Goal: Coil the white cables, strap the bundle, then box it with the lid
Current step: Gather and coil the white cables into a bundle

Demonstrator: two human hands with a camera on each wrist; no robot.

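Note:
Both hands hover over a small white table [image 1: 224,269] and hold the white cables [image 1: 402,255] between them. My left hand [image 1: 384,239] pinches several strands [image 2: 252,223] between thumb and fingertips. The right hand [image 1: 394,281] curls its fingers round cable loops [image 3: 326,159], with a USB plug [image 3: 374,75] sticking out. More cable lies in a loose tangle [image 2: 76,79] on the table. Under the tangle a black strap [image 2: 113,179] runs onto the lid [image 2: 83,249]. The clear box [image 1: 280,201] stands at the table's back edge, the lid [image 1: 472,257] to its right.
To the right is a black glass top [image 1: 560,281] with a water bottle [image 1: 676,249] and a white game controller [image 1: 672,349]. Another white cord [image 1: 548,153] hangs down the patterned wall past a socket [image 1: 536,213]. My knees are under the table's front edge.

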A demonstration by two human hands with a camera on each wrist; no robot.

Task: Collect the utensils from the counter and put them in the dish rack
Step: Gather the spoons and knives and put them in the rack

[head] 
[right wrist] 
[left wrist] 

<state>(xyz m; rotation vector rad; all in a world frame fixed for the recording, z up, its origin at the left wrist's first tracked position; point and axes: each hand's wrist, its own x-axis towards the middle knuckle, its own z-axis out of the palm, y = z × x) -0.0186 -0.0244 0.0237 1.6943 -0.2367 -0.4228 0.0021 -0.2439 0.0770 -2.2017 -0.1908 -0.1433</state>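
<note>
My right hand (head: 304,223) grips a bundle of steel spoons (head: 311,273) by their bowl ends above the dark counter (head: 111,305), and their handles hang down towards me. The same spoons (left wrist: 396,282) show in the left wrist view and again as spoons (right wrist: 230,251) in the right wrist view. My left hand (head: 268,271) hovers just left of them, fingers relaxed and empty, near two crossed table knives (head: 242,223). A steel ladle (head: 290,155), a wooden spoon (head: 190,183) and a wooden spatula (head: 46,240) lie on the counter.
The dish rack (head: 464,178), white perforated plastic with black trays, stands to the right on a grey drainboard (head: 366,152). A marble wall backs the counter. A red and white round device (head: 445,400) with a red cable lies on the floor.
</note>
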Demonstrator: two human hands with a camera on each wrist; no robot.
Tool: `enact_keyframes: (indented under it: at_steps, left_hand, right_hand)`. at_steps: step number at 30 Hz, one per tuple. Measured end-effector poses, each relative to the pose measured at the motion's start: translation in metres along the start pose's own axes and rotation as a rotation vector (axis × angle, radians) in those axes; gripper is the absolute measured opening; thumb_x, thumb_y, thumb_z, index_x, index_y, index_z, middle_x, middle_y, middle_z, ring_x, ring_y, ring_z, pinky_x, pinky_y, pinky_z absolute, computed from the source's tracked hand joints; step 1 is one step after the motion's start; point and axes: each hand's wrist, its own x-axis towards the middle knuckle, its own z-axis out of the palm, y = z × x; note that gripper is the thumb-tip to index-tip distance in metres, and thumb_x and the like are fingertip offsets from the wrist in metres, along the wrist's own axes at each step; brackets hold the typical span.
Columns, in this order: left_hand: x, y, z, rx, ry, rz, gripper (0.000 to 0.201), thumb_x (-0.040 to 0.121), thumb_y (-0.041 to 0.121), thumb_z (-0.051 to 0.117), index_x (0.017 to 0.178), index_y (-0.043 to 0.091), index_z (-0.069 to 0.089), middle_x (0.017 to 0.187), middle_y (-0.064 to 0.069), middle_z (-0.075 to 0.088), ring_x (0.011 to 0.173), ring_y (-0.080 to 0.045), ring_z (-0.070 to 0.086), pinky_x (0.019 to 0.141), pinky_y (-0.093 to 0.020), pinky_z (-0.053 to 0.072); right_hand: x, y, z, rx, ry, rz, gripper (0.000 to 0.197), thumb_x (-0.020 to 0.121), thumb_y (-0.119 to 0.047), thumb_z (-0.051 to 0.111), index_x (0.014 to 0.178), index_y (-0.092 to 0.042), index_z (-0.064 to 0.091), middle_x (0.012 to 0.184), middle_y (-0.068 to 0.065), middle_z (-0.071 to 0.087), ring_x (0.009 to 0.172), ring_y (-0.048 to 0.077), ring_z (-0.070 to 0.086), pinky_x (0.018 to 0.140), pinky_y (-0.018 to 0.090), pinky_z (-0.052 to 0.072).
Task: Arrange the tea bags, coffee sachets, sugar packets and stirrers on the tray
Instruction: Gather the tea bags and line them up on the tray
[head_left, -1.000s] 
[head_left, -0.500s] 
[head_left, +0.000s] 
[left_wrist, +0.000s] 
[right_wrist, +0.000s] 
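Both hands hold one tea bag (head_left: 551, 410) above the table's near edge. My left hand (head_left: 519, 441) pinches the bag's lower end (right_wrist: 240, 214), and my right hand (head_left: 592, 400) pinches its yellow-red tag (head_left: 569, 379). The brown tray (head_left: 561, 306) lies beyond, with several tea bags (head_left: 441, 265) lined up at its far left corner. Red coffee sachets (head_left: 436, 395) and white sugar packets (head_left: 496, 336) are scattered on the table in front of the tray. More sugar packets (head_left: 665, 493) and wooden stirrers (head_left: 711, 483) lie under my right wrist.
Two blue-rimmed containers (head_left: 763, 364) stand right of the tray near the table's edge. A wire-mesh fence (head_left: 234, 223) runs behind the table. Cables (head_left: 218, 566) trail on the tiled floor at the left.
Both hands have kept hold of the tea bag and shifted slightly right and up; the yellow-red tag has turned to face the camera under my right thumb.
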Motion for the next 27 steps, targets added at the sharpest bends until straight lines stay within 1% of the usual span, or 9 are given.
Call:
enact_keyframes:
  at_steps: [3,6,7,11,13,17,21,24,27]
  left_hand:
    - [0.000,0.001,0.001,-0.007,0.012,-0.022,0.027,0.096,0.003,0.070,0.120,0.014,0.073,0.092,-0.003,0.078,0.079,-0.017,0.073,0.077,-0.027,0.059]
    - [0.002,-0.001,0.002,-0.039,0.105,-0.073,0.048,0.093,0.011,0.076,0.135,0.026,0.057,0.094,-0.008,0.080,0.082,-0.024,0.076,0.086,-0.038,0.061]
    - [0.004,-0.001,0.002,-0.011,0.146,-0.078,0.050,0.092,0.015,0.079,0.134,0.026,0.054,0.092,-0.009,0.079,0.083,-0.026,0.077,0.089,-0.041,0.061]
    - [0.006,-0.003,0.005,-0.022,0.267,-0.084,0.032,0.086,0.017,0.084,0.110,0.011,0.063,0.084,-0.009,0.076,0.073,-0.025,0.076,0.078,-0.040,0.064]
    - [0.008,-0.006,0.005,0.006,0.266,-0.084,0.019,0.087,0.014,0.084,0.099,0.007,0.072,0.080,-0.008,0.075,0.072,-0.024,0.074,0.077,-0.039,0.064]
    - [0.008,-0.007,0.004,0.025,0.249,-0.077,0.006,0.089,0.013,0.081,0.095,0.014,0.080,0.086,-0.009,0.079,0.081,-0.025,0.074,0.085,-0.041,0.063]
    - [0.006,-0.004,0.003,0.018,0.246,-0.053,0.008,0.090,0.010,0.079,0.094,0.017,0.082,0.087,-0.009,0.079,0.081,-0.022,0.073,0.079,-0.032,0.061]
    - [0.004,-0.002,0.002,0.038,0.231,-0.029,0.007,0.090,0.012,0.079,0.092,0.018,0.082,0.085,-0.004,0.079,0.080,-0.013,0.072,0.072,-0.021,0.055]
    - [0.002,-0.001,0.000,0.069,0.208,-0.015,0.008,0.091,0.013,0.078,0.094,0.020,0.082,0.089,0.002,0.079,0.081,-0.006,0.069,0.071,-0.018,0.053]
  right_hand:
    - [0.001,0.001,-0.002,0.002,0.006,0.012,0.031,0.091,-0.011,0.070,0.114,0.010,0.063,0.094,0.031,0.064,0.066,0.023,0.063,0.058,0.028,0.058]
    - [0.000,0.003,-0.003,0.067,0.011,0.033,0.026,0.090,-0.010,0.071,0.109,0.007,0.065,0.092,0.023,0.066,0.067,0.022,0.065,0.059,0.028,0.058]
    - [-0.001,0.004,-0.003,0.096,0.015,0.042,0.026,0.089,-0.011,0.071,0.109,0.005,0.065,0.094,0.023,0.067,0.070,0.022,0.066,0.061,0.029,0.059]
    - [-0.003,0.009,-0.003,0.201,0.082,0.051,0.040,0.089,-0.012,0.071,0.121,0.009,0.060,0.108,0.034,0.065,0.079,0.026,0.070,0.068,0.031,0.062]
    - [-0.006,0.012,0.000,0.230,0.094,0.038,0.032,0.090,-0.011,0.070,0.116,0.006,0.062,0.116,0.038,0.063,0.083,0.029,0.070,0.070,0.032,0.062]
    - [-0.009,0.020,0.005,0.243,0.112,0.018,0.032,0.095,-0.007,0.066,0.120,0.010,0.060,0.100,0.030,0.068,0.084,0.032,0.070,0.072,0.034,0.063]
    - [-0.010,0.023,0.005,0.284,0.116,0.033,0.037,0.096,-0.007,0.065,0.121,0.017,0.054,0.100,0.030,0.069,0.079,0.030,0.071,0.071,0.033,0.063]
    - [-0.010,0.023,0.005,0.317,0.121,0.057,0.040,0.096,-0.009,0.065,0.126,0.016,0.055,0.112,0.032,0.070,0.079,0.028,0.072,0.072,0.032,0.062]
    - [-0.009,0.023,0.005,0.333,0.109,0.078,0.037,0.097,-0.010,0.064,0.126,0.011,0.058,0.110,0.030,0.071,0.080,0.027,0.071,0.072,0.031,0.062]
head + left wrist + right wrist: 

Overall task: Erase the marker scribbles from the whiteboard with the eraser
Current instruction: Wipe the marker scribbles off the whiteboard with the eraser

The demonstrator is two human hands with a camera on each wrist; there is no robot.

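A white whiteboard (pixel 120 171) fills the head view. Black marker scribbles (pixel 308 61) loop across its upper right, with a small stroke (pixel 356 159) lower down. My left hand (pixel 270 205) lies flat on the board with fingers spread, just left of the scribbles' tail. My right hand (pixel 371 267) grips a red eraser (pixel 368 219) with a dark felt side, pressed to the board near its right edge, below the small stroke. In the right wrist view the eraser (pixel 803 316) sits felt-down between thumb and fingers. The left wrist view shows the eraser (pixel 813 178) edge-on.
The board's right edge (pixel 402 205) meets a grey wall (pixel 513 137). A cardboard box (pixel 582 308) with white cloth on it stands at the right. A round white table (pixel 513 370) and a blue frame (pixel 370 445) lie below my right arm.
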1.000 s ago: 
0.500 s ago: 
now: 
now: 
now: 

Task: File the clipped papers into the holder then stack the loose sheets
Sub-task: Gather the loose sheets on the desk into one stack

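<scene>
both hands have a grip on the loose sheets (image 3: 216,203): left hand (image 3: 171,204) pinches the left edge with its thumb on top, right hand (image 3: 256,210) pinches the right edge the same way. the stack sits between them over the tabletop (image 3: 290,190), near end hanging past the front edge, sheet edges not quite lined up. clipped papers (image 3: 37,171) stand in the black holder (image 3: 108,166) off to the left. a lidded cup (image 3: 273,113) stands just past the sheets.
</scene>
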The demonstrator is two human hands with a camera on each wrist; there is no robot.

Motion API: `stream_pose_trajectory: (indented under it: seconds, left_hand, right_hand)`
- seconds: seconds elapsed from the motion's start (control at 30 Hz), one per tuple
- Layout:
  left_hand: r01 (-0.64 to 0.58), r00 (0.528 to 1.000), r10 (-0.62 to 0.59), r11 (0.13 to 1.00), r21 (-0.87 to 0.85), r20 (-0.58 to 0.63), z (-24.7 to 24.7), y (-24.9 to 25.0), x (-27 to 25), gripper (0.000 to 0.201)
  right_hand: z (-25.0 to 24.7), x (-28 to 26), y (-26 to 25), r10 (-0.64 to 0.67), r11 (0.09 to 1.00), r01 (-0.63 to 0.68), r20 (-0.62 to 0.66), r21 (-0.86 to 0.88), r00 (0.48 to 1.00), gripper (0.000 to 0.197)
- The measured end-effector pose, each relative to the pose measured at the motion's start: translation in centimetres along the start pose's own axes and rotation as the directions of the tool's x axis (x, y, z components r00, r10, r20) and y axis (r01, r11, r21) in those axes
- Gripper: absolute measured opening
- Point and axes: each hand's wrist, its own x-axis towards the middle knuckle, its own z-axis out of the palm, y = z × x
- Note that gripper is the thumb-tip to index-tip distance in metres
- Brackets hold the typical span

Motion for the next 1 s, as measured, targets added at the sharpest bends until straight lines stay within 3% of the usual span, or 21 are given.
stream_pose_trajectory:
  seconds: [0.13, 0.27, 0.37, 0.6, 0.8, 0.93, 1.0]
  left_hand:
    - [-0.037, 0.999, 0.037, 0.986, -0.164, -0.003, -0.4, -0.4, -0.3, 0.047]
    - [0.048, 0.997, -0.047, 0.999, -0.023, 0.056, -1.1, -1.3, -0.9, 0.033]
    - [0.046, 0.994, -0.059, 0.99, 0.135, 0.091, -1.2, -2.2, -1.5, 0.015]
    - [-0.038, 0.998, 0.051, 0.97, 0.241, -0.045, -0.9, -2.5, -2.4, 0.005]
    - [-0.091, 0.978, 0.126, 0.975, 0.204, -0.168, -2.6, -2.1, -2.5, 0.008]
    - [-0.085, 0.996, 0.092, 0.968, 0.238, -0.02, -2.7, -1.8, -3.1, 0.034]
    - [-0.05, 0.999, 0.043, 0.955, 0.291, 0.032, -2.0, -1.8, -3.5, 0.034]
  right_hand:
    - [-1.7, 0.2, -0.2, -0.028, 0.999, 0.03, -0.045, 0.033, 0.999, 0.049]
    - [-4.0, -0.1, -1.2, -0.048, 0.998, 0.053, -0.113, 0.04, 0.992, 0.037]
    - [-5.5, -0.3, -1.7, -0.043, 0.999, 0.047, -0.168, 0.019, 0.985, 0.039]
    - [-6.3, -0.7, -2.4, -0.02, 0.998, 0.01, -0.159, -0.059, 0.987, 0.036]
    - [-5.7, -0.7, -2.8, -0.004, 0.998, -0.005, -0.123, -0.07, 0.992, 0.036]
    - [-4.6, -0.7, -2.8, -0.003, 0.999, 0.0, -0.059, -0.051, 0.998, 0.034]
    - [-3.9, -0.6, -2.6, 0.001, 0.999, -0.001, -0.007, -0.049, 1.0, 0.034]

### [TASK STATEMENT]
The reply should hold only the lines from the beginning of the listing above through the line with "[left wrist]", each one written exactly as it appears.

### [THE COMPLETED TASK]
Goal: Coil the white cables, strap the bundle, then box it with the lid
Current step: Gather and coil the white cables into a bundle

Demonstrator: two human hands with a camera on each wrist; no robot.

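Note:
Both hands hover over a small white table [image 1: 224,269] and hold the white cables [image 1: 402,255] between them. My left hand [image 1: 384,239] pinches several strands [image 2: 252,223] between thumb and fingertips. The right hand [image 1: 394,281] curls its fingers round cable loops [image 3: 326,159], with a USB plug [image 3: 374,75] sticking out. More cable lies in a loose tangle [image 2: 76,79] on the table. Under the tangle a black strap [image 2: 113,179] runs onto the lid [image 2: 83,249]. The clear box [image 1: 280,201] stands at the table's back edge, the lid [image 1: 472,257] to its right.
To the right is a black glass top [image 1: 560,281] with a water bottle [image 1: 676,249] and a white game controller [image 1: 672,349]. Another white cord [image 1: 548,153] hangs down the patterned wall past a socket [image 1: 536,213]. My knees are under the table's front edge.
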
A demonstration by two human hands with a camera on each wrist; no robot.

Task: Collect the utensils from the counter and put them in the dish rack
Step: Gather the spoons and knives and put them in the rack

[head] 
[right wrist] 
[left wrist] 

Nothing else belongs in this answer.